Dieses in aller Ruhe mit feinen Dialogen und genauen Charakterzeichnungen eingeführte Drama ist nur die Grundlage für sich stetig steigernde Spannung. Denn bald wird Richie durch weitere Kugeln sterben, kurz danach taucht sein Vater auf und sucht ihn. Leonard weiß, dass die Leiche in einer Kiste seines Ateliers liegt, zeigt aber unerwartete Coolness in lebensgefährlicher Situation. Dann muss Mable ihr kleines Geheimnis preisgeben und die konkurrierende Gangsterfamilie „La Fontaine“ macht mächtig Druck. Auch das FBI hat seine Finger im Spiel…

Über allem droht und lockt die einst von Al Capone ins Leben gerufene Kontrollorganisation der Gangster-Familien: The Outfit! Hinter dem Filmtitel „The Outfit“ steckt eine Doppel-, „vielleicht sogar eine Dreifachbedeutung“, wie Regisseur und Ko-Autor Graham Moore meint. „Die Outfits, die Leonard herstellt, diese Verbrecherorganisation, die wie ein Phantom im Hintergrund des Films lauert, und das metaphorische Outfit, das wir alle anziehen, um durchs Leben zu gehen.“

Moore, der für das Drehbuch zu „The Imitation Game – Ein streng geheimes Leben“ einen Oscar erhielt, wurde von seinem Großvater für die Figur Burlings inspiriert: „Mein liebenswerter, sanfter Großvater kümmerte sich (als Arzt) um einen der Anführer der brutalen Verbrecherfamilie Genovese. Meine Großmutter flehte ihn an, seinen Gangsterpatienten aufzugeben, aber Charlie weigerte sich: Zu mir war er nie etwas anderes als ein Gentleman.“ Ein weiterer Baustein des ungeheuer spannenden Kammerspiels war die Tatsache, dass das FBI die erste Abhörwanze in seiner Geschichte 1956 in Chicago platziert hatte – in einem Schneidergeschäft.

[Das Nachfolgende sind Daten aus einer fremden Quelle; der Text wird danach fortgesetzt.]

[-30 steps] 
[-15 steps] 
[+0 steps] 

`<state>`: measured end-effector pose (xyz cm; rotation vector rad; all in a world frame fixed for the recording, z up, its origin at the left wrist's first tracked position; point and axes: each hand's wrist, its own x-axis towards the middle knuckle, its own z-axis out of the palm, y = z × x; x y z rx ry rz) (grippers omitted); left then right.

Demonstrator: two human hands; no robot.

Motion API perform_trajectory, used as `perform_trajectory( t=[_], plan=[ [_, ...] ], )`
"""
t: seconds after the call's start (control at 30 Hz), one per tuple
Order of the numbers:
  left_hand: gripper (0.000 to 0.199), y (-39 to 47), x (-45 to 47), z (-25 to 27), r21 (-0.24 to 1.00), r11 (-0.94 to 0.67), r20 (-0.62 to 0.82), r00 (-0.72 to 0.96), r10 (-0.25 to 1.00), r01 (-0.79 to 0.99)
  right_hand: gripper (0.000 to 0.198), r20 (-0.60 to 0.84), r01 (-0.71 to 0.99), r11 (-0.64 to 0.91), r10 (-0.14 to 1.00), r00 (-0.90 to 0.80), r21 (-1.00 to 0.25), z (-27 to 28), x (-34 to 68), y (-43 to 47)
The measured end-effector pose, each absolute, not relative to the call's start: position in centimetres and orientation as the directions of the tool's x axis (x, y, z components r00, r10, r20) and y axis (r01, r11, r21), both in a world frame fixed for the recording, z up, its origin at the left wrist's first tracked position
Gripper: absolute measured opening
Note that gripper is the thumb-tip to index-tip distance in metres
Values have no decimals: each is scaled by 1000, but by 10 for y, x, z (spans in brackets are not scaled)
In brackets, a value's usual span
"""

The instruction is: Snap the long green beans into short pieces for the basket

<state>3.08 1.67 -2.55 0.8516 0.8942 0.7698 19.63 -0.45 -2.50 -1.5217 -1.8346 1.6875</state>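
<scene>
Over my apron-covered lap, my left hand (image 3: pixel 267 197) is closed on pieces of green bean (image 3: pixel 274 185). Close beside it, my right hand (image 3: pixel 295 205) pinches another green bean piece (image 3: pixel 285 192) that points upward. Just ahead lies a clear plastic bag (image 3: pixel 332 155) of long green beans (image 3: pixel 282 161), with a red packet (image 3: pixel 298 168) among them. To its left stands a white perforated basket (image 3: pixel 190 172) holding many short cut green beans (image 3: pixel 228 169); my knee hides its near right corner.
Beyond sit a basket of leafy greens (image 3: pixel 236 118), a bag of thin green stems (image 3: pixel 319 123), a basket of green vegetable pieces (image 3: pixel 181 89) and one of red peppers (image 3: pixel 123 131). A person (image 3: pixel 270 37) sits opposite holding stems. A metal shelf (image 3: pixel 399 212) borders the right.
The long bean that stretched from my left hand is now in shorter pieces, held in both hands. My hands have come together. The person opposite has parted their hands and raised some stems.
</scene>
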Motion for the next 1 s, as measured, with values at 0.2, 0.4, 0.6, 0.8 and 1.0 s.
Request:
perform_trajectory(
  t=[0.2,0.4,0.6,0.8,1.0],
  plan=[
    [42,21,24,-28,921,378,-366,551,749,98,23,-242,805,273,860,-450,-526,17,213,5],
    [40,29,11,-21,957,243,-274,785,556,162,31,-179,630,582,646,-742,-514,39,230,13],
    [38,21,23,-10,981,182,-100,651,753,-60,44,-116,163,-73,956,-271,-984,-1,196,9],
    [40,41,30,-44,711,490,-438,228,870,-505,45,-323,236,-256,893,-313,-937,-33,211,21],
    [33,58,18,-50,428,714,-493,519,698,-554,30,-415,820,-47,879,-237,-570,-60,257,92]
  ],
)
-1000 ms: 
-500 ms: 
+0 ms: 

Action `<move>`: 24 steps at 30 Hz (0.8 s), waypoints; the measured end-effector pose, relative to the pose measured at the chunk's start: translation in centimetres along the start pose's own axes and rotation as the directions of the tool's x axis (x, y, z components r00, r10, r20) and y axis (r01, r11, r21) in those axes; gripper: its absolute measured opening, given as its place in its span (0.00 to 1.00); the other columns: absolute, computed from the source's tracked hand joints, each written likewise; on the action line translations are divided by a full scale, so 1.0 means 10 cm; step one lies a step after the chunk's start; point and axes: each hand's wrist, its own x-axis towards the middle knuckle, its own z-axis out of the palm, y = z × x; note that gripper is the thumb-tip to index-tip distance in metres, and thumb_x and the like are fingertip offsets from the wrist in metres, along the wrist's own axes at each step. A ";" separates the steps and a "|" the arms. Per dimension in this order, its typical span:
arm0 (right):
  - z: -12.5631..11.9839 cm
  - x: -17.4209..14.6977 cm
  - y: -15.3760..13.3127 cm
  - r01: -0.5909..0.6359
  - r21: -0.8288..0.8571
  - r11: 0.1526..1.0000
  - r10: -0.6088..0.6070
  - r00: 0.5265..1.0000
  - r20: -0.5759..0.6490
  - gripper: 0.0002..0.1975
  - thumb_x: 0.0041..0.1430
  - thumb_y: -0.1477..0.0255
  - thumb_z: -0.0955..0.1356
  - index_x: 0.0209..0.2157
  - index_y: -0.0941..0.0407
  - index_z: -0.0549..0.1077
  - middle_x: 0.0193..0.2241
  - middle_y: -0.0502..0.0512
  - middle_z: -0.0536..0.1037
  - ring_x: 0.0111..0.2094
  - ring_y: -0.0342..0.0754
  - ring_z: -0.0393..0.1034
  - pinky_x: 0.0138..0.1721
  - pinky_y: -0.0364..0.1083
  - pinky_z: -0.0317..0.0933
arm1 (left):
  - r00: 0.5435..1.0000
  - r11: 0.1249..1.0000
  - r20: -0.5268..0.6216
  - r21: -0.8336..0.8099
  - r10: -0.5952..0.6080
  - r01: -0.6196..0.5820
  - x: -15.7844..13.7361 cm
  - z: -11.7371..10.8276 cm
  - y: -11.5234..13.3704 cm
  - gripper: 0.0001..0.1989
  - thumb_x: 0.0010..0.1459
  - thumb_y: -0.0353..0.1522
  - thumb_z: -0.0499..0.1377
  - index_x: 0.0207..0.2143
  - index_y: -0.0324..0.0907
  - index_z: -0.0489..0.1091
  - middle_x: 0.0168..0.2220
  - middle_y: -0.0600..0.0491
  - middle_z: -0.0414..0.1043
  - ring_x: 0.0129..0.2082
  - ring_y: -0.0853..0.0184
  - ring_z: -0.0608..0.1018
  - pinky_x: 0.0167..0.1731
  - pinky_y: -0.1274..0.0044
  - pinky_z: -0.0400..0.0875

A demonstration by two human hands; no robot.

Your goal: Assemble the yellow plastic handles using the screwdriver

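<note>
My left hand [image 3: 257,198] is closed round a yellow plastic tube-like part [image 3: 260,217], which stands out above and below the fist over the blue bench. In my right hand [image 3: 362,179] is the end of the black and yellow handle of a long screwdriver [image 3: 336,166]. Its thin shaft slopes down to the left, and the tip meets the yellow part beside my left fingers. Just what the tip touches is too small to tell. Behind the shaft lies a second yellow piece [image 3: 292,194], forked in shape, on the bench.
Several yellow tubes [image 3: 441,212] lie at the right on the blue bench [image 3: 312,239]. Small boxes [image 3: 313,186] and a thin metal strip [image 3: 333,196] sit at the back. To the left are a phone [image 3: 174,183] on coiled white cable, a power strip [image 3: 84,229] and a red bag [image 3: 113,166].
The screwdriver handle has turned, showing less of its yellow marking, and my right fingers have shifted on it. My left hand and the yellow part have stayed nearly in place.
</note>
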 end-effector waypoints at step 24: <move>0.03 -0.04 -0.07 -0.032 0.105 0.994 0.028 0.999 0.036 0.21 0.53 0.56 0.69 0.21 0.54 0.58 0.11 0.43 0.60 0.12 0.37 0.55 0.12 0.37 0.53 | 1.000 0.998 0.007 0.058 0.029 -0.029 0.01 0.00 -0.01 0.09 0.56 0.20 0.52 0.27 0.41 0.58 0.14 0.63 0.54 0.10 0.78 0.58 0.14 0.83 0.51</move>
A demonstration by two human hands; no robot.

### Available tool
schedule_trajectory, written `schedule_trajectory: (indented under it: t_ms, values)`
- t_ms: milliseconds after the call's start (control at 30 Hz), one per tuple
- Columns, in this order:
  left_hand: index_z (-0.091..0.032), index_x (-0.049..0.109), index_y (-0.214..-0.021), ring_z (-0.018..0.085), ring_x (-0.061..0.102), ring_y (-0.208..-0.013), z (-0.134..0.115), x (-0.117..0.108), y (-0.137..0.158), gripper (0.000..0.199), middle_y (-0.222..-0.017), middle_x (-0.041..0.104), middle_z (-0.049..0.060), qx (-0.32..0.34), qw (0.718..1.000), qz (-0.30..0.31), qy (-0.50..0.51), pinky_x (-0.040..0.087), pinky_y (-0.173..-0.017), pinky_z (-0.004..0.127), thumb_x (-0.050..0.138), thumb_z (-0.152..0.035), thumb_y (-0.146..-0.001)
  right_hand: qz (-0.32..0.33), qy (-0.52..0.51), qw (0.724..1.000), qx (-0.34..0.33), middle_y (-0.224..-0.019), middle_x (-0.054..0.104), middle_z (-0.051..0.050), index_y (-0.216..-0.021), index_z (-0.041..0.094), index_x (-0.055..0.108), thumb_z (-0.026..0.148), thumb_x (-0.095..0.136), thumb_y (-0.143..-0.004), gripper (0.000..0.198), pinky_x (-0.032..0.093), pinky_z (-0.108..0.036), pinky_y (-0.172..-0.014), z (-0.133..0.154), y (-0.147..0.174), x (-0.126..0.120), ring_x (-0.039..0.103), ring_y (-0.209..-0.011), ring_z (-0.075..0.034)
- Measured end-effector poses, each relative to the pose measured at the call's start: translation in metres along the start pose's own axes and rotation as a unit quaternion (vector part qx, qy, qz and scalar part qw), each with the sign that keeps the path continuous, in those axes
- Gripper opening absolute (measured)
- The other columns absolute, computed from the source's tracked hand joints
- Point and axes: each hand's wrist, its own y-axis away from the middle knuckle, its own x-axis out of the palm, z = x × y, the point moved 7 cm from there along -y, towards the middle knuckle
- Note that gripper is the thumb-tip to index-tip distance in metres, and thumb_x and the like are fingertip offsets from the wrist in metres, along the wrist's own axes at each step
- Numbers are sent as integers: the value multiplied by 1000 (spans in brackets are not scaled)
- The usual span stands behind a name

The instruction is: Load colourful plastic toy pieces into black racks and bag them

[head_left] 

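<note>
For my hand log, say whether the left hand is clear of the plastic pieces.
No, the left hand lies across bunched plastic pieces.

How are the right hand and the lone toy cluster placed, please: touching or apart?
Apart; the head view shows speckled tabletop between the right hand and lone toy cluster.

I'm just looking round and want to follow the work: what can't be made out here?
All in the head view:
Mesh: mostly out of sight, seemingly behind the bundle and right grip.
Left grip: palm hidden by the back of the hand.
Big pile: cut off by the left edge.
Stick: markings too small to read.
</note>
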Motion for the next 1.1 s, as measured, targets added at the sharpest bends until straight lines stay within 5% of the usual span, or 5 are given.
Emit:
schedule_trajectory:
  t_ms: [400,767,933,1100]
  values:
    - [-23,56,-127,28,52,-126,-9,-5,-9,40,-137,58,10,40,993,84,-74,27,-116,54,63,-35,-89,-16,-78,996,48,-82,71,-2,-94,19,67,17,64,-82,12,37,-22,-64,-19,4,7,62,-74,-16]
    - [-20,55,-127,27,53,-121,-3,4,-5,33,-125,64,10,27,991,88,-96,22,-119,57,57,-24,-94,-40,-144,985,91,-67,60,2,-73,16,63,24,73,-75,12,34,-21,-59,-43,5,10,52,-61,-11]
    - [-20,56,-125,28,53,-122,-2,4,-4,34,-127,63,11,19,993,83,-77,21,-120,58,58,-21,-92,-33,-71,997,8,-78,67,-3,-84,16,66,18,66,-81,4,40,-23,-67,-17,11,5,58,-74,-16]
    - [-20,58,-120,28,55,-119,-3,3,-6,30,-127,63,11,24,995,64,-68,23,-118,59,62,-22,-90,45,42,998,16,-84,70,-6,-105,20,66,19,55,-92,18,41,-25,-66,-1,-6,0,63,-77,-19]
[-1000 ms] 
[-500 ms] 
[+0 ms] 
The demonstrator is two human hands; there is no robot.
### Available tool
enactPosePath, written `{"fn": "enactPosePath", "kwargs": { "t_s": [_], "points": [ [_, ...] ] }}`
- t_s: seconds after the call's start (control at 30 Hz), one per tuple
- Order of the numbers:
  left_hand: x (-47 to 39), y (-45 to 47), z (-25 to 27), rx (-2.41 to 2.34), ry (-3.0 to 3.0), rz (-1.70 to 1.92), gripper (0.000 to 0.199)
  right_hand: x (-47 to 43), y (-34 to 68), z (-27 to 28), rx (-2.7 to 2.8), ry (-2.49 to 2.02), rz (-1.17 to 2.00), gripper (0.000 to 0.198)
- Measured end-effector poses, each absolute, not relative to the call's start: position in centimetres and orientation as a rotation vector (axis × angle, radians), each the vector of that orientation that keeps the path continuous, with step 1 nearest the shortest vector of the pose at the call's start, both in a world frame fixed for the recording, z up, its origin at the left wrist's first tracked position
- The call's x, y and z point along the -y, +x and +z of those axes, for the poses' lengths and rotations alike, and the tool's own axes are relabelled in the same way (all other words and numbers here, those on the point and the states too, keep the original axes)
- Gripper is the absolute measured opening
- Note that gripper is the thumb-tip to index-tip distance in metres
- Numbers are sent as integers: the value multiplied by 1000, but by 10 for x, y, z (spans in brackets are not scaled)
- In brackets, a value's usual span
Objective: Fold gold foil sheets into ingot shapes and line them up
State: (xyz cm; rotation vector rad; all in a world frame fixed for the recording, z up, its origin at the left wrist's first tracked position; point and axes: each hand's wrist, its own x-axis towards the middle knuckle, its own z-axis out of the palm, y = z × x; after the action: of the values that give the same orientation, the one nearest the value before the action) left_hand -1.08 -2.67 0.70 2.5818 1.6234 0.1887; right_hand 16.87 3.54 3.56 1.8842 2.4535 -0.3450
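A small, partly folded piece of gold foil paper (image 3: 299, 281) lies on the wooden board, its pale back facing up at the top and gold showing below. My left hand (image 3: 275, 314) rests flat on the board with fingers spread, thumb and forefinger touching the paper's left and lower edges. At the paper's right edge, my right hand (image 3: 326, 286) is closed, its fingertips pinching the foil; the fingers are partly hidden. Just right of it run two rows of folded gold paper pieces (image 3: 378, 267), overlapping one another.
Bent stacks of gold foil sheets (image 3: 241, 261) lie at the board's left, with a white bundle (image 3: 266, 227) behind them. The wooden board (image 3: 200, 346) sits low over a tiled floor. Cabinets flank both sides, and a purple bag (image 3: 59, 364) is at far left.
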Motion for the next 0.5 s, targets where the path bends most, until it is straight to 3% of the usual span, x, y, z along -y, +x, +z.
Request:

Reichlich guter Stoff also für einen herausragenden und gutaussehenden Film, der bis zur letzten Minute atemberaubende Wendungen im Ärmel hat. Für das Finish, das „Kingsman“ wie kleine Schneiderlein aussehen lässt, sind die Darsteller zuständig. Neben Oscar-Preisträger Mark Rylance („Bridge of Spies – Der Unterhändler“, „The Trial of the Chicago 7“) glänzt Zoey Deutch („The Disaster Artist“) mit einigen Abgründen. Frische Oscars verdienen aber auch für das ungemein raffinierte Buch Graham Moore mit seinem Ko-Autor Jonathan McClain sowie die wunderbare Kamera von Dick Pope bei dieser packenden Geschichte, die sich in ein grandioses persönliches Drama wandelt.